Start Thévenin equation at left end. Every stage contain a series resistor and a resistor pull-down. The series resistor will be in series with the previous stage's thévenin equivalent resistor.

$$ R_{T0}=0\\ R_{T1} = (R_{T0}+R_{1}) || R_{2}\\ R_{T2} = (R_{T1}+R_{3}) || R_{4}\\ R_{T3} = (R_{T2}+R_{5}) || R_{6}\\ ...\\ R_{Tn} = (R_{Tn-1}+R_{2n-1})||R_{2n} $$

If all \$R\$s are equal. Then

$$ R_{Tn}=(R_{Tn-1}+R)||R $$

Use Python or other languages to make a small app can calculate this, but it's a "recursive formula".

Let's think more.
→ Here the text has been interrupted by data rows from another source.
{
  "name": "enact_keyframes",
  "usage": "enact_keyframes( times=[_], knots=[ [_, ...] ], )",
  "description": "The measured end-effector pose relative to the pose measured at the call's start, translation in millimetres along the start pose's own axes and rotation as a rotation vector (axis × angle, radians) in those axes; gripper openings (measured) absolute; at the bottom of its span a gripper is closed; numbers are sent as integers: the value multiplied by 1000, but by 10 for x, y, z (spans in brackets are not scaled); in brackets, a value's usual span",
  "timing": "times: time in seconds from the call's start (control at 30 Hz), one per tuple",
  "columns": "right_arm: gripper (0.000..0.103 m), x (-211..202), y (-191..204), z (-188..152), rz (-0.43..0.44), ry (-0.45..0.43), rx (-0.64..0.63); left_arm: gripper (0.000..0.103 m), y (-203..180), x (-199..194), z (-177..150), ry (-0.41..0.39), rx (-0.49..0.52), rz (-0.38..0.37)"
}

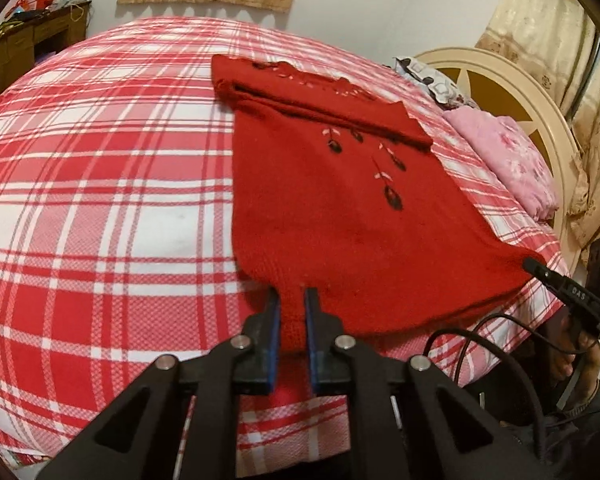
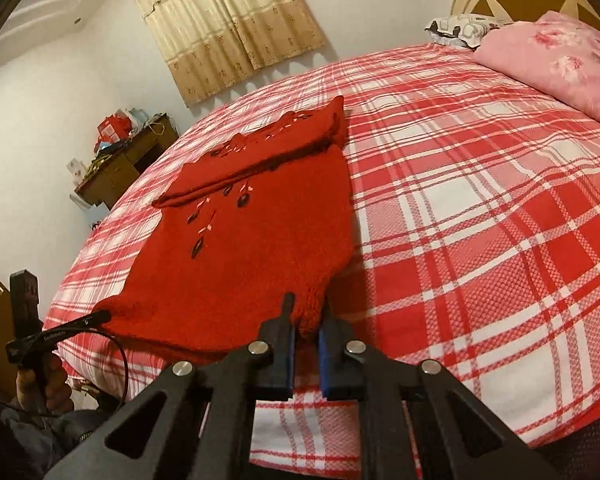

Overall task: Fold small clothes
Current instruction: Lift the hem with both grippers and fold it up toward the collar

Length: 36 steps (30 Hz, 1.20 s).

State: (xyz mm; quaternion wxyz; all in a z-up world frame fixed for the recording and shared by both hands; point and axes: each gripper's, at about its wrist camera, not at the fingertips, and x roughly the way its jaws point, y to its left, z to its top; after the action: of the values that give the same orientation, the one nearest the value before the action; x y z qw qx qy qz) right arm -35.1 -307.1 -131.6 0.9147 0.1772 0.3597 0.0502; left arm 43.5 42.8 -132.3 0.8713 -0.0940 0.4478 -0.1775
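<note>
A red knit sweater with dark embroidered flowers lies flat on the plaid bed, its sleeves folded across the chest at the far end. My left gripper is shut on the hem's near left corner, with red knit pinched between the blue pads. In the right wrist view the same sweater stretches away, and my right gripper is shut on the hem's near right corner. Each gripper also shows in the other's view at the opposite hem corner: the right gripper, and the left gripper held by a hand.
The bed has a red and white plaid sheet. A pink floral quilt and a patterned pillow lie by the cream headboard. A cluttered wooden desk stands by the far wall, with curtains behind.
</note>
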Motion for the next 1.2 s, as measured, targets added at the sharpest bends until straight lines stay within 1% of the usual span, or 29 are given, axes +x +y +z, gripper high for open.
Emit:
enact_keyframes(
  times=[0.13, 0.2, 0.27, 0.43, 0.63, 0.73, 0.87, 1.03, 1.1, 1.2],
  knots=[
    [8, 77, 22, 84, 3, -20, -18, 11, 3, 143, 130, -10, 24, 23],
    [7, 116, 10, 170, 9, -35, -6, 10, 18, 179, 233, -24, 12, 18],
    [7, 96, 20, 277, 29, -57, -5, 10, 9, 125, 341, -52, 13, 12],
    [7, -46, 192, 621, 52, -160, -52, 9, -49, -25, 644, -146, 31, 6],
    [7, -18, 269, 957, 67, -226, -58, 9, 29, -66, 916, -193, -2, -16],
    [7, 26, 297, 1073, 77, -238, -63, 9, 37, -81, 1037, -219, -14, -27],
    [7, 100, 384, 1201, 84, -243, -78, 8, -17, -69, 1197, -246, 1, -25],
    [7, 142, 457, 1470, 89, -276, -91, 8, -69, -87, 1427, -296, 25, 3],
    [7, 163, 465, 1577, 85, -288, -96, 8, -61, -118, 1560, -325, 31, 9],
    [7, 199, 477, 1743, 79, -305, -102, 8, -30, -115, 1742, -346, 30, 12]
  ],
)
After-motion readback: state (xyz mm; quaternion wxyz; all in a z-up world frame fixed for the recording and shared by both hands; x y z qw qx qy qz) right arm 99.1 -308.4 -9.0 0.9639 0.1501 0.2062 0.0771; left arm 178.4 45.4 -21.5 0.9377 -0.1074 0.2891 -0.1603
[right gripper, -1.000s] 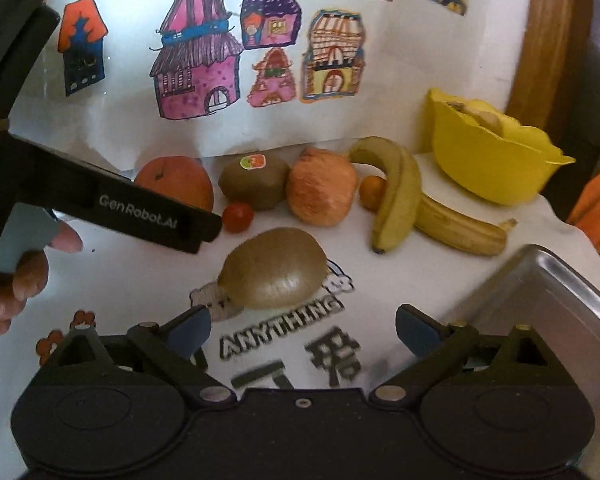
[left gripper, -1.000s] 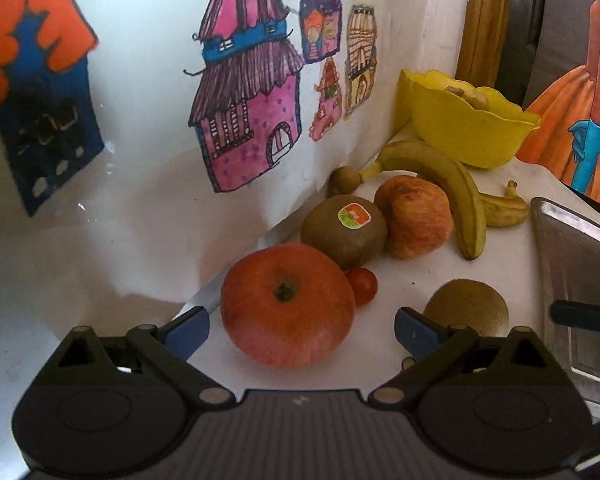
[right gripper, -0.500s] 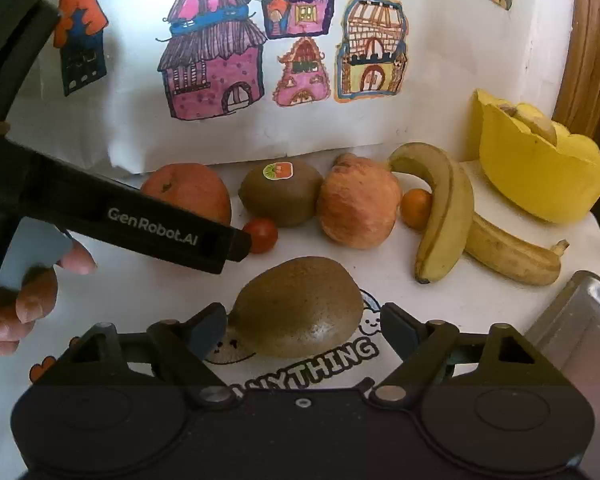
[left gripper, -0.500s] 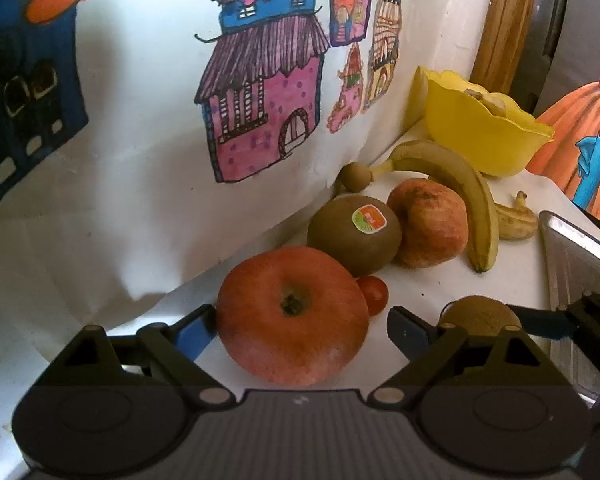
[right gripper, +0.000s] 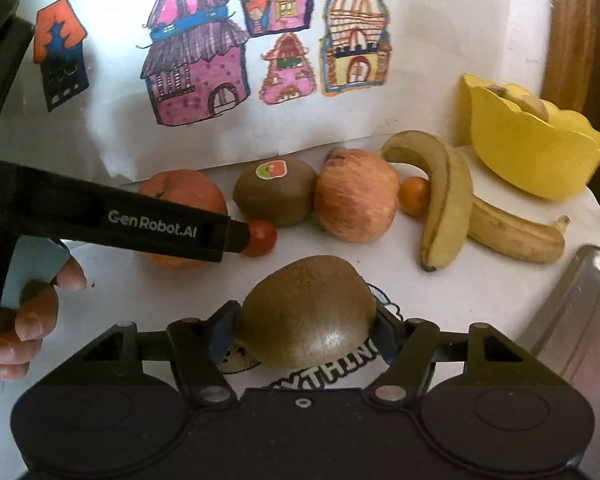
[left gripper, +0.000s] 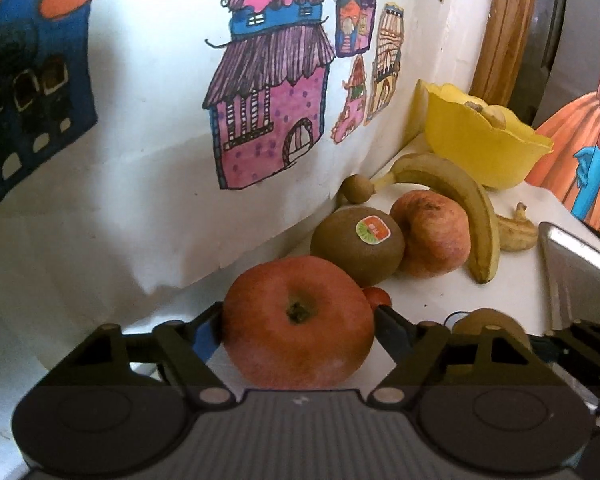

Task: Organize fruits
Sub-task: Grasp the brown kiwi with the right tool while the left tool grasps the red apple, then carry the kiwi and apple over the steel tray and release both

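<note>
Two fruits, apple (left gripper: 298, 322) and kiwi (right gripper: 306, 318), between closing tongs

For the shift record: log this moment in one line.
left claw: closing, pads at apple | right claw: closing, pads at kiwi | both fruits on table | tray: nothing seen inside

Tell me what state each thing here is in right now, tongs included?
Left tongs: just been closing, pads against the apple.
Right tongs: just been closing, pads against the plain kiwi.
Apple: on the table, stem up.
Plain kiwi: lying on the table.
Stickered kiwi: untouched, by the wall.
Yellow bowl: upright, something inside.
Metal tray: its visible part bare.
</note>
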Tool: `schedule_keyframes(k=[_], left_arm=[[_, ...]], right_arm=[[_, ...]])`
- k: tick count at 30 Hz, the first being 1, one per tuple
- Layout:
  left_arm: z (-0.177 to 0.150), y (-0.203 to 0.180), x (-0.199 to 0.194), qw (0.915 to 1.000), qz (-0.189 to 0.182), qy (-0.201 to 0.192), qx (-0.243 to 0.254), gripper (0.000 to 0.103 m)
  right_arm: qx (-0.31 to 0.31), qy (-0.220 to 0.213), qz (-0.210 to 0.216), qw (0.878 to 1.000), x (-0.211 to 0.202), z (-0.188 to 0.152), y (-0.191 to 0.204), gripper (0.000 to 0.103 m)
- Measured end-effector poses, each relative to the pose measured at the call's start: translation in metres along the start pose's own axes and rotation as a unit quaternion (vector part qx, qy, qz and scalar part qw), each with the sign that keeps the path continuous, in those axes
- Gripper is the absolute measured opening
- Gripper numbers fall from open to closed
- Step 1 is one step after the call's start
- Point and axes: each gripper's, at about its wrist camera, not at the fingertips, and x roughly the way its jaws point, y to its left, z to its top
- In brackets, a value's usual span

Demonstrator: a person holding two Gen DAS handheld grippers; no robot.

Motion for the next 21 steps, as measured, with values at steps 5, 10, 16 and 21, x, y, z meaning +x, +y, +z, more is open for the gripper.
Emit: schedule_keyframes(k=[5, 10, 16, 21], left_arm=[[0.001, -0.003, 0.001, 0.9999, 0.008, -0.001, 0.006, 0.077], [0.0, -0.002, -0.001, 0.9999, 0.007, 0.001, 0.009, 0.077], [-0.012, -0.01, -0.012, 0.9999, -0.005, 0.004, 0.008, 0.077], [-0.02, -0.031, -0.017, 0.9997, -0.014, 0.008, 0.019, 0.077]], right_arm=[[0.024, -0.008, -0.013, 1.0, -0.006, -0.005, 0.001, 0.069], [0.043, -0.015, -0.016, 0.999, -0.018, -0.01, 0.001, 0.069], [0.069, -0.032, -0.019, 0.997, -0.042, -0.021, -0.004, 0.068], [0.091, -0.042, -0.035, 0.994, -0.067, -0.032, -0.017, 0.068]])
If your expand the equation above, it should be like a "Continued fraction".

Note: Continued fraction doesn't mean "infinite", if your count of resistor is fixed, then the expression will be finite.

$$ R_{Tn} = \frac{\vdots}{\frac{1}{\frac{1}{\frac{1}{\frac{1}{ \frac{1}{R} + \frac{1}{R} }+R}+\frac{1}{R}}+R}+\frac{1}{R}} + R $$

Per http://en.wikipedia.org/wiki/Closed-form_expression, Continued fraction is not a "closed-form expresson" but a "analytic expression".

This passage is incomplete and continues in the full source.